Claire Huang wrote an undergraduate honor's thesis, supervised by @steveblackburn and @caizixian https://www.steveblackburn.org/pubs/theses/huang-2025.pdf

She uses sampling PEBS counters and data linear addressing (DLA) on Intel chips to attempt to understand the structure and attribution of load latencies in MMTk.

After identifying L1 misses in the trace loop as a significant overhead, she adds prefetching and reduces GC time by 10% or so across a range of benchmarks, and more on Zen4.

Lots of fun details in Huang's thesis: static vs dynamic prefetching (static is fine), computation of how much one could gain if cache-miss latency were eliminated, what the GC time would be if hardware prefetchers were disabled (20-80% slower; see attached figure); mutator time without prefetchers (sometimes it's better??!?); how to use "perf mem"; all good stuff!
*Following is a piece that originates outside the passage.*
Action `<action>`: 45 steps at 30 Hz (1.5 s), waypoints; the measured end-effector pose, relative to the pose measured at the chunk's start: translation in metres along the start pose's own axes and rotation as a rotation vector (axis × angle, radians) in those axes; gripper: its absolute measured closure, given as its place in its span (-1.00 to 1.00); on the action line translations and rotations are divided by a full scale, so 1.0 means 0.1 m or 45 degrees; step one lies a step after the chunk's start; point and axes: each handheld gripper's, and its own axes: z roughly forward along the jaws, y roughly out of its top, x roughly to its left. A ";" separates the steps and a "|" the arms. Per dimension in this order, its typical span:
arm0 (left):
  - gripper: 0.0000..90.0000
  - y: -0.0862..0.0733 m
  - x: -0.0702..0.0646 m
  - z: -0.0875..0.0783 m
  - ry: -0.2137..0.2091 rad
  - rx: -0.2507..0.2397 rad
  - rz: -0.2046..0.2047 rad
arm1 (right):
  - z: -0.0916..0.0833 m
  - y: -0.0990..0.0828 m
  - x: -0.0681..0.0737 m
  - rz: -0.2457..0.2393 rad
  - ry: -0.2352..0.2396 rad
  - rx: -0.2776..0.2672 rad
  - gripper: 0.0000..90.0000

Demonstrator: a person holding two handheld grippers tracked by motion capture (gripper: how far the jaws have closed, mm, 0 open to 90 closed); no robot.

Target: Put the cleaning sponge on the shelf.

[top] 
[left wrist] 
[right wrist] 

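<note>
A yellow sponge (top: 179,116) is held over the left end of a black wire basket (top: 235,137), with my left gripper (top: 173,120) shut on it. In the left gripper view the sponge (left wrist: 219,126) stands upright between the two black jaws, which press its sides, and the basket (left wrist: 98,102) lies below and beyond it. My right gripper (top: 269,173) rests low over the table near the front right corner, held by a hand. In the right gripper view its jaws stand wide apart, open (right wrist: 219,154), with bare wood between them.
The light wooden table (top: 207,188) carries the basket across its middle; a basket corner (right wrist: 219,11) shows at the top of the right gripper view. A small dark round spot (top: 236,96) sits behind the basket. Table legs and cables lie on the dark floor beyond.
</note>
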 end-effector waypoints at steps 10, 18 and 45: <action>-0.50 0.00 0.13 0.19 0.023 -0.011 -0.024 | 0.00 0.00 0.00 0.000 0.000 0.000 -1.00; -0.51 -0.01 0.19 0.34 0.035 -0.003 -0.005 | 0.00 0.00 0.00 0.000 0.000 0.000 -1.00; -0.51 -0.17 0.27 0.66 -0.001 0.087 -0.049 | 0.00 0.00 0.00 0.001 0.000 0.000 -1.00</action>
I don't know what's in the water at ANU but they have been doing lots of great work at all levels recently

@wingo Thanks Andy.

What’s in the water? Just a wonderfully talented and intellectually generous bunch of students. In particular there’s a great culture of generosity in the lab that @caizixian and other students have built. That culture encourages talented undergrads like Claire to join and flourish. I’m very grateful.

@steveblackburn @caizixian sincere congrats on building such an environment. as a faraway « consumer » of y’all’s work i appreciate whatever it is that went into the making; the generosity shines through!

@wingo @caizixian

It did not come from nowhere. @xiyang set the tone, passing the torch to the current students. He epitomised technical excellence + intellectual generosity. Thank you, Xi 🙏

@wingo @steveblackburn @caizixian This also reminds me that Stephen Dolan added prefetching to OCaml's GC a few years ago: https://github.com/ocaml/ocaml/pull/10195

"On the few programs it's been tested on, marking time is reduced by 1/3 - 2/3, leading to overall performance improvements of anywhere around 5-20%, depending on how much GC the program does. (More benchmarking is needed!)"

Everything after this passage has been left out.